Application Continued
- not
- When you pick i, donât pick j.â
- This is generally not always possible.
- Express choosing i by putting i in S and expressing choosing j by putting j in T
- This way we can express the above constraints, but we need to decide in advance âwhich way it will go when selectedâ.
- At this time, the above constraint can only be applied between âthe vertex that enters S when selectedâ and âthe vertex that enters T when selected
- In a word: âbipartite graph.â
- Adjacency of a single row or two-dimensional square
- Just alternate S and T.
- Use this for problems where painting squares and adjacent squares incur costs.
More than two choices
- be made
- Example of three choices
- Similarly, N choices can be represented by arranging N-1 vertices
- Similarly, for a real-valued variable, âif i is greater than or equal to x, then j must be greater than or equal to yâ can be done
Negative edge removal between free vertices
-
How do we remove these types of negative sides?
-
Maybe we canât keep this up.
-
Change j to the vertex jâ of âT when chosenâ.
-
It is even easier if the infinity edge is facing the opposite way.
- Since there is no problem with a larger âsufficiently large weightâ
What I donât know yet
- Can we have and of the form âif i and j are S, then k is also Sâ?
- Can we have an or of the form âif i is S, then j or k is Sâ?

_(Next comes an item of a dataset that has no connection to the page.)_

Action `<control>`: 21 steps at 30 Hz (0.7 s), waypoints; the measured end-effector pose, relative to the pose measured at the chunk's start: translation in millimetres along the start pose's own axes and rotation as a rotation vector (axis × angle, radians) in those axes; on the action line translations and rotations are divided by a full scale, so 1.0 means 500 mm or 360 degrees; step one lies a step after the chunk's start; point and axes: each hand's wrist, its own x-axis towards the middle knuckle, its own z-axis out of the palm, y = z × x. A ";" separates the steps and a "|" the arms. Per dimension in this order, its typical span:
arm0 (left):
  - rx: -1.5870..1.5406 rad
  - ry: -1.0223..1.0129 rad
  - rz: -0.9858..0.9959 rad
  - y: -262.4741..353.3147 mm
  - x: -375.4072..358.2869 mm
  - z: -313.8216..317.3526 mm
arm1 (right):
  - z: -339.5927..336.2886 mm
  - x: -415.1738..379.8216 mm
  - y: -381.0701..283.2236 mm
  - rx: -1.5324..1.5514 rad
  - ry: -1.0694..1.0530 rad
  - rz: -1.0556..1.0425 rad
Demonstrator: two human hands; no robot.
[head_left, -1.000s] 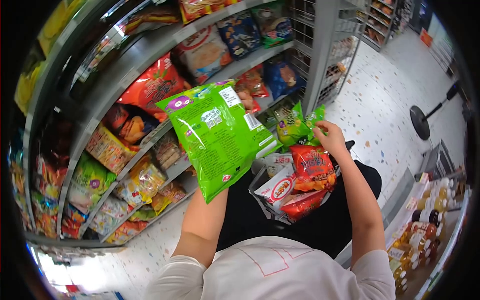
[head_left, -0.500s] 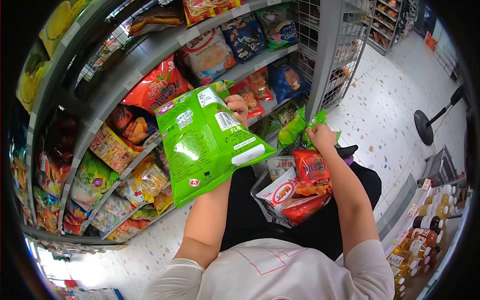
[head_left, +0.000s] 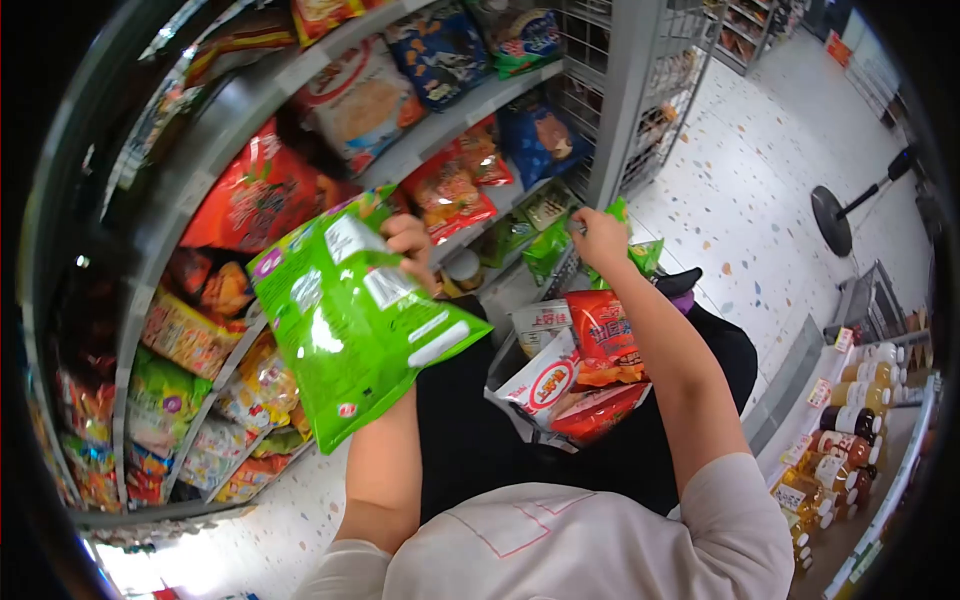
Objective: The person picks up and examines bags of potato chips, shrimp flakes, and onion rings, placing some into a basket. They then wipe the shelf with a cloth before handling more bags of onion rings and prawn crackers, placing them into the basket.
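Observation:
A large green snack bag (head_left: 360, 320), its printed back and barcode facing up, is in my left hand (head_left: 408, 243), whose fingers are wrapped over its upper edge. My right hand (head_left: 602, 238) is closed at the far side of the basket, with green packaging (head_left: 618, 212) beside it; its fingertips are partly hidden and I cannot make out what they hold. Below my right hand, the basket (head_left: 500, 385) holds a red snack bag (head_left: 600, 325), a white bag with a red oval (head_left: 545, 383) and another red bag (head_left: 603, 410).
Shelves (head_left: 400, 160) packed with snack bags curve along the left and front. A wire rack (head_left: 655, 130) stands ahead. On the right are jars (head_left: 850, 420) on a shelf, a black round-based stand (head_left: 832, 220) and speckled floor (head_left: 740, 170).
The green bag and my left hand have shifted left and slightly down in view. My right hand has moved left and up. The shelves have also shifted left as the view turned.

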 end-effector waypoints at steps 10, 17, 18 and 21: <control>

- Canât we solve this by sandwiching an intermediate layer in the same way we used to represent the n choices?
- For example, in the case where there are two choices (0/1) for N objects (A, B), the pattern is âcost c if Ai=1 and Bi=0â, âcost d if Ai=1 and Bi=1â, and âcost e if Ai=0
- Iâm having a hard time figuring out how to realize AND if I think these are the two choices.
- If you treat it as one of the three options, itâs a straightforward form of cost for each option.
- Perhaps the problem lies in the fact that we, who are accustomed to expressing problems in logical expressions, first express them in logical expressions and then try to convert them to minimum cuts.
- I donât think there is a conversion from a general logical expression to a minimum cut.
- Rather, the problem needs to be expressed in the smallest possible cut from the beginning.
- This is similar to the composition of âthinking of a logical equation and then turning it into a neural netâ and âthinking of a logical equation and then turning it into a Hamiltonianâ.
This page is auto-translated from /nishio/æć°ă«ăăććŒ·äŒ using DeepL. If you looks something interesting but the auto-translated English is not good enough to understand it, feel free to let me know at @nishio_en. Iâm very happy to spread my thought to non-Japanese readers.